=== Problem details ===
Your answer should consist of each line below that contains the string "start".

☆ ☆ ☆ ☆ ☆

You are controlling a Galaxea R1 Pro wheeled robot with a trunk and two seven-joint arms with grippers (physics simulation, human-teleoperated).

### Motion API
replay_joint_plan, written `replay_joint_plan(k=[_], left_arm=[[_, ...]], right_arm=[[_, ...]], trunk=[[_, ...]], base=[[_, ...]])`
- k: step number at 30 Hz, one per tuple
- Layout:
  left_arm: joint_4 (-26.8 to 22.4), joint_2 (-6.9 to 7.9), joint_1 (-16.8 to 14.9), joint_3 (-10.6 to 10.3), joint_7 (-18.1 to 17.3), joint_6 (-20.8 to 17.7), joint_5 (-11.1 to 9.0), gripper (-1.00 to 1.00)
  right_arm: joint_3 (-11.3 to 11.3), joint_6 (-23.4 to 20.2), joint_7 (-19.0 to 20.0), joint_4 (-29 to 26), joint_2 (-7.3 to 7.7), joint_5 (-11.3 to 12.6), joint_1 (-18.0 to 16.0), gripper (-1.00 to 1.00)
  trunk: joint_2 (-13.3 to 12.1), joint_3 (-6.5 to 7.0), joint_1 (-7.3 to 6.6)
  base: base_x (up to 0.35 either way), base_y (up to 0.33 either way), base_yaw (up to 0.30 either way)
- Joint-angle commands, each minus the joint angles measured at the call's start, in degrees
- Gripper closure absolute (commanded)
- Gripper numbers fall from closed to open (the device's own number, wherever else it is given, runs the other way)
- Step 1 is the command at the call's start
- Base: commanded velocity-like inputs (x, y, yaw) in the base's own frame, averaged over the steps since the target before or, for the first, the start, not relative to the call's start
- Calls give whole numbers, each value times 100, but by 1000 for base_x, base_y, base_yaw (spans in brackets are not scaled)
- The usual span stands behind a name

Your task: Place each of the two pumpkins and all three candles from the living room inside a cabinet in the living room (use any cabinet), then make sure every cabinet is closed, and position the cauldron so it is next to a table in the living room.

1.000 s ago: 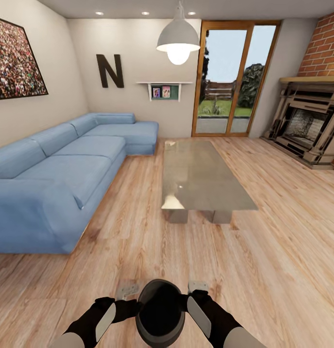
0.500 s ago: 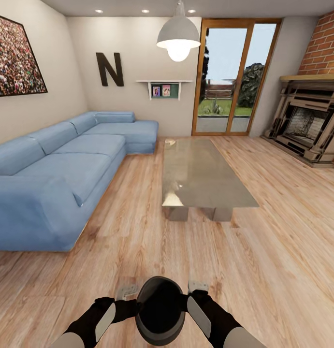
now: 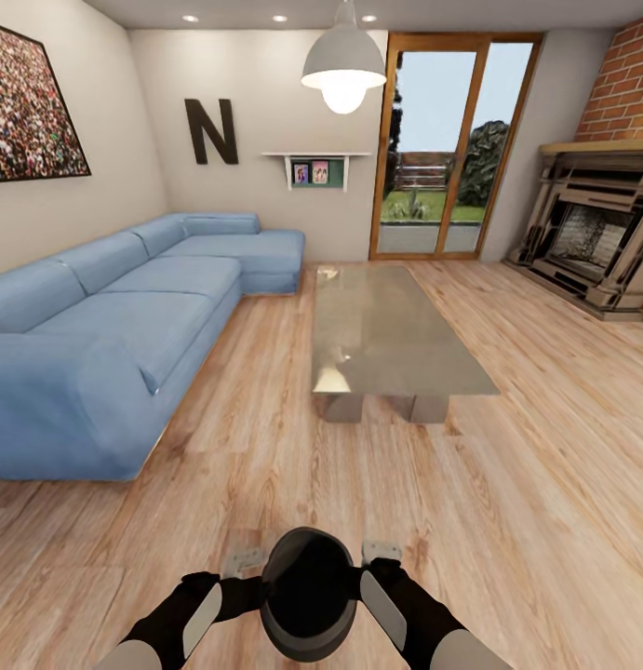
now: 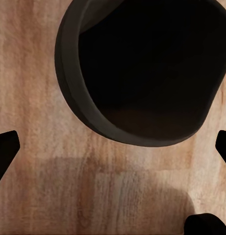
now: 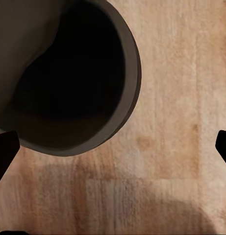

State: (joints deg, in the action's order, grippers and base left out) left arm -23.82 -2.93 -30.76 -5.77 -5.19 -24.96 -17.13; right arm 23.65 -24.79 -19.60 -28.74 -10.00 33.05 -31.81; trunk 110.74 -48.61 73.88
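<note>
The black cauldron is at the near edge of the head view, right in front of the robot, with its wide mouth facing up. The left gripper is just beside its left side and the right gripper is just beside its right side, so the pot sits between the two arms. In each wrist view the dark finger tips sit far out at the two sides of the picture, so both grippers look spread wide, and I cannot tell if they touch the pot. Under the pot is the light wood plank floor. There is a big bare stretch of floor between the pot and the table, which stands well apart, farther into the room. The table is long and low with a shiny grey top and pale legs. A strip of bare floor runs between the table's left edge and the blue sofa, which fills the left side. More open floor lies to the right of the table, up to the fireplace by the brick wall. At the far wall are glass doors with wood frames, a small shelf and a big letter N. A lamp hangs from the ceiling above the table.
</note>
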Motion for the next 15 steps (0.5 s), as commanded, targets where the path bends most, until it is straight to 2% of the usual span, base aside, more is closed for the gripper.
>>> replay_joint_plan(k=[1, 15], left_arm=[[0, -5, 0, -1, 0, 0, 0, -100], [0, -4, 0, 1, 0, 0, 0, -100]], right_arm=[[0, 0, 0, 0, 0, 0, 0, -100], [0, 8, 0, -4, 0, -5, 0, -100]], trunk=[[42, -18, 23], [603, -270, 330]], base=[[0, 0, 0], [0, 0, 0]])
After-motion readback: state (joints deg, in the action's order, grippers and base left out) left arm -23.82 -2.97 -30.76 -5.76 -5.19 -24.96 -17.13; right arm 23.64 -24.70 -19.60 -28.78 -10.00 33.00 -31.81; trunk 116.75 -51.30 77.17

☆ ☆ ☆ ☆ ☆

=== Result ===
- Joint-angle commands, each minus the joint angles measured at the call's start, in degrees
- Step 1 is the command at the call's start
- Base: commanded velocity-like inputs (x, y, yaw) in the base's own frame, averaged over the steps since the target before or, for the first, the start, not relative to the call's start

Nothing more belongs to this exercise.